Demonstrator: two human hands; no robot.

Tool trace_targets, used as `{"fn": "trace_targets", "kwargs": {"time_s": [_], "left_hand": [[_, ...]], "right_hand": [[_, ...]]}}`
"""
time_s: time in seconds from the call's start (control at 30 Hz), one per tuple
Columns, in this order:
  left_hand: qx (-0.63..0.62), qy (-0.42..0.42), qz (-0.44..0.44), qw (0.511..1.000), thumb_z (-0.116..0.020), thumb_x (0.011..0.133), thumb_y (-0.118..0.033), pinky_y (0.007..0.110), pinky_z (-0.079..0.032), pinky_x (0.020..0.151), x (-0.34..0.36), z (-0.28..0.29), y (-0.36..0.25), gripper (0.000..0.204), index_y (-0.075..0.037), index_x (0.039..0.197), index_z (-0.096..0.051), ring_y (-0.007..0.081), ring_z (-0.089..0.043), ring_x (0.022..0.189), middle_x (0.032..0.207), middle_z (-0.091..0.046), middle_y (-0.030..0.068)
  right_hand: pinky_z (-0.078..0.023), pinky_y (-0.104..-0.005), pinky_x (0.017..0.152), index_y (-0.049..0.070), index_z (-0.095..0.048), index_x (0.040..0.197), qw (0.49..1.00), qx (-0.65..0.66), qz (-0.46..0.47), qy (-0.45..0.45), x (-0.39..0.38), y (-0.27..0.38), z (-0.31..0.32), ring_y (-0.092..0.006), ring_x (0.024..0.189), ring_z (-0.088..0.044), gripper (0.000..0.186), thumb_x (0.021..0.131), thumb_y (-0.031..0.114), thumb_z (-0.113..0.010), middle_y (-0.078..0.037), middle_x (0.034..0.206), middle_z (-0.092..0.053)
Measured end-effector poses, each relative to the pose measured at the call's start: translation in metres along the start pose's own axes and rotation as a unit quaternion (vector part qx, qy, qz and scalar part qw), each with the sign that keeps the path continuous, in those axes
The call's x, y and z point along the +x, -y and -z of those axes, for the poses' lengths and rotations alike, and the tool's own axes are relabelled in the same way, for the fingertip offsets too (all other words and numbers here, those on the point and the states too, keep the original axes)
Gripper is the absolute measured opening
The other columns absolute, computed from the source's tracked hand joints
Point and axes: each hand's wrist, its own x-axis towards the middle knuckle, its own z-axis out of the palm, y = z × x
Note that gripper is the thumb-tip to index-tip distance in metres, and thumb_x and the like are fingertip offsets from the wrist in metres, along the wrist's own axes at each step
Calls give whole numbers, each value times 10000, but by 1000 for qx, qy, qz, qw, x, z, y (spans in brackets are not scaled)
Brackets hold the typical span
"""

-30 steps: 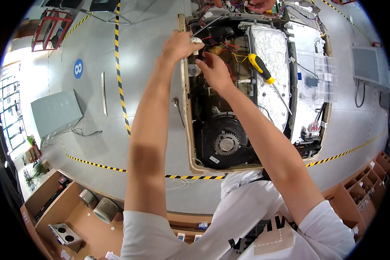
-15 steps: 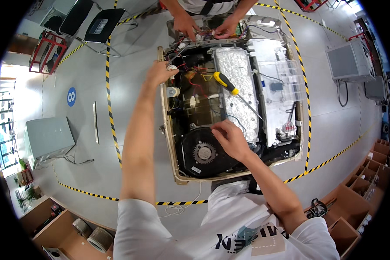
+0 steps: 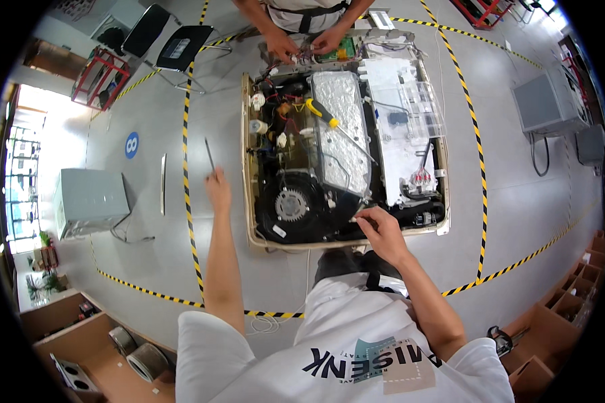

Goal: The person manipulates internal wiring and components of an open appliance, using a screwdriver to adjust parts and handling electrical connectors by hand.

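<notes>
The left hand (image 3: 218, 191) grips the low end of a thin dark rod (image 3: 210, 154), out past the left edge of the open machine (image 3: 246, 181); the rod looks light, stiff and maybe slippery, so that end seems good to hold. The right hand (image 3: 384, 234) has bent fingers by the machine's near edge, and I cannot tell if they pinch anything. The floor (image 3: 158, 262) is grey with striped tape (image 3: 187, 201), and a black chair (image 3: 193, 40) stands beyond the far left corner.

I'm remotely viewing a grey floor (image 3: 158, 258) crossed by striped tape (image 3: 186, 161). Bright light is pouring through the far-left gridded window (image 3: 28, 181), and a black chair (image 3: 193, 48) is standing near a red-framed rack (image 3: 102, 77).
</notes>
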Motion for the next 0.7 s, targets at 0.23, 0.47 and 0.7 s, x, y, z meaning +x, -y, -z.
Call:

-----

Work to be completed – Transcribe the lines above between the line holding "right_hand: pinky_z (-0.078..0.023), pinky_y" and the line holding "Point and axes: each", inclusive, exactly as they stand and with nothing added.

Exercise result –
  right_hand: pinky_z (-0.078..0.023), pinky_y (-0.104..-0.005), pinky_x (0.017..0.152), index_y (-0.049..0.070), index_z (-0.095..0.048), index_x (0.040..0.197), qw (0.49..1.00), qx (-0.65..0.66), qz (-0.46..0.47), qy (-0.45..0.45), x (-0.39..0.38), y (-0.27..0.38), z (-0.31..0.32), ring_y (-0.092..0.006), ring_x (0.024..0.189), ring_z (-0.088..0.044), gripper (0.000..0.186), thumb_x (0.021..0.131), thumb_y (-0.031..0.114), thumb_z (-0.113..0.010), middle_y (-0.078..0.037), middle_x (0.034..0.206), middle_z (-0.092..0.053)
Measured end-effector poses, each relative to the pose measured at the call's start: translation in metres along the start pose's own axes and rotation as a unit quaternion (vector part qx, qy, qz and scalar part qw), each with the sign that keeps the path continuous, in those axes
The call's x, y and z point along the +x, -y and -z of those axes, for the poses' lengths and rotations alike, and the tool's own axes are relabelled in the same way, for the fingertip offsets too (all other words and numbers here, those on the point and the states too, keep the original axes)
Gripper is the absolute measured opening
The other columns absolute, computed from the source's tracked hand joints
Point and axes: each hand's wrist, its own x-axis towards the middle knuckle, its own z-axis out of the palm, y = z × x

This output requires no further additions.